• _Raw data_:
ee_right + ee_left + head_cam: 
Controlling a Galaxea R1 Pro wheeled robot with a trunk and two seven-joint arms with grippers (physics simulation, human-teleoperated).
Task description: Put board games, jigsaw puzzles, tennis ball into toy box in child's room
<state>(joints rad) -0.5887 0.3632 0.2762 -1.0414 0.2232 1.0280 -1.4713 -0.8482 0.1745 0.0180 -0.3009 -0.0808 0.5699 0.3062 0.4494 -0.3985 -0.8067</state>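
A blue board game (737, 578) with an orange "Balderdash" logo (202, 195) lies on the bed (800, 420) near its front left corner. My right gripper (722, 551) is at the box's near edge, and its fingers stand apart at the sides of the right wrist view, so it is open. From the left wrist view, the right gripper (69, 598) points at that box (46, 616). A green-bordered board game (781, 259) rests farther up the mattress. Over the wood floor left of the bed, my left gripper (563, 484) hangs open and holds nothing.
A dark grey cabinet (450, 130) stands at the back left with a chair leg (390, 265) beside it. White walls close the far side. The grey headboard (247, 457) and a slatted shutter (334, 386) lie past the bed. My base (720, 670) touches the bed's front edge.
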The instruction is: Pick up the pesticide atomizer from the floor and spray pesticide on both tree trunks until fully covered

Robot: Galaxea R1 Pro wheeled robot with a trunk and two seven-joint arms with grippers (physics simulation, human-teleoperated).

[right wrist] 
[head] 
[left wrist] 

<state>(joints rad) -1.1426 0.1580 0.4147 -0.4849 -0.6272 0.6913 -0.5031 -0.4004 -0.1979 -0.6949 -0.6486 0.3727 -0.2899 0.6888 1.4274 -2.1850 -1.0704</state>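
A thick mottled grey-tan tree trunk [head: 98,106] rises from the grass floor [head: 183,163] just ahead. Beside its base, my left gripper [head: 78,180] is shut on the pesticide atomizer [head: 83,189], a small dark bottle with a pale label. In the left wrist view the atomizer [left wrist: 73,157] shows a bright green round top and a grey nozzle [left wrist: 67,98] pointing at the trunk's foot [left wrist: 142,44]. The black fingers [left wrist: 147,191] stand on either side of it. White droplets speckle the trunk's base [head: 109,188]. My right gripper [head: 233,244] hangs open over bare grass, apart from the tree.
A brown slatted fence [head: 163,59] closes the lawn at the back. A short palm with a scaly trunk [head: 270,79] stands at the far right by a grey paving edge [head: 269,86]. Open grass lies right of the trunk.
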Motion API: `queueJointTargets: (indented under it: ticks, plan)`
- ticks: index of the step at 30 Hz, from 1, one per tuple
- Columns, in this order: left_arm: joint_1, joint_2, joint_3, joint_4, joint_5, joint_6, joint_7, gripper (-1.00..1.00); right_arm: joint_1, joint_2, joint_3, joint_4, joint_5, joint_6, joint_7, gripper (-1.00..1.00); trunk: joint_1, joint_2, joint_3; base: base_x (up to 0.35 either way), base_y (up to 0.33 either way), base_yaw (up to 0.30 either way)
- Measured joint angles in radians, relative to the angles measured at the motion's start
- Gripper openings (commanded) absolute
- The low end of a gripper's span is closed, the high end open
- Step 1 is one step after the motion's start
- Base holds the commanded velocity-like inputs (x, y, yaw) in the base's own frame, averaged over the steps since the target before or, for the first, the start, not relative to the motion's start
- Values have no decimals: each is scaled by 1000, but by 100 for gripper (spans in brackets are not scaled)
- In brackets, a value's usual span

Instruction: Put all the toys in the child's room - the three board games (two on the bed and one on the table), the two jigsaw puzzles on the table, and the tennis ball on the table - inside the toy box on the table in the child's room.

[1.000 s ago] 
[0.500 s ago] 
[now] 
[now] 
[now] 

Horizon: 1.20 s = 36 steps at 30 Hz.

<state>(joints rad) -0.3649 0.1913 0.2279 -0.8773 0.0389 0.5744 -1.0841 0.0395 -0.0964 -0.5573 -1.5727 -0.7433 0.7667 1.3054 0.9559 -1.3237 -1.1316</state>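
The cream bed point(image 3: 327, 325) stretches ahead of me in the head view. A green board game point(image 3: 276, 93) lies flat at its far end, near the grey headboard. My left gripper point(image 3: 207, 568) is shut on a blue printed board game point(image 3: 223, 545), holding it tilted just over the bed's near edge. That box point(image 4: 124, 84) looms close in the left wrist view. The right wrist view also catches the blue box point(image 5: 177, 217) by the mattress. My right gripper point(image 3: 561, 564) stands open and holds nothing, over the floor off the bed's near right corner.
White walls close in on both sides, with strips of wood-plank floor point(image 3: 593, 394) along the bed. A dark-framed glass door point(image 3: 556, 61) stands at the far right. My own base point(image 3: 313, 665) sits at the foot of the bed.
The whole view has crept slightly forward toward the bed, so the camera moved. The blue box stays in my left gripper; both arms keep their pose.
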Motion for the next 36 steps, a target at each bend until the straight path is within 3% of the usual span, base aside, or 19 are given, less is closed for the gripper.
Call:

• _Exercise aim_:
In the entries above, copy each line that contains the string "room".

• _Answer for the task_:
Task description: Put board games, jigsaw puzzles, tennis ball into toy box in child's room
Instruction: Put all the toys in the child's room - the three board games (two on the bed and one on the table), the two jigsaw puzzles on the table, and the tennis ball on the table - inside the toy box on the table in the child's room.

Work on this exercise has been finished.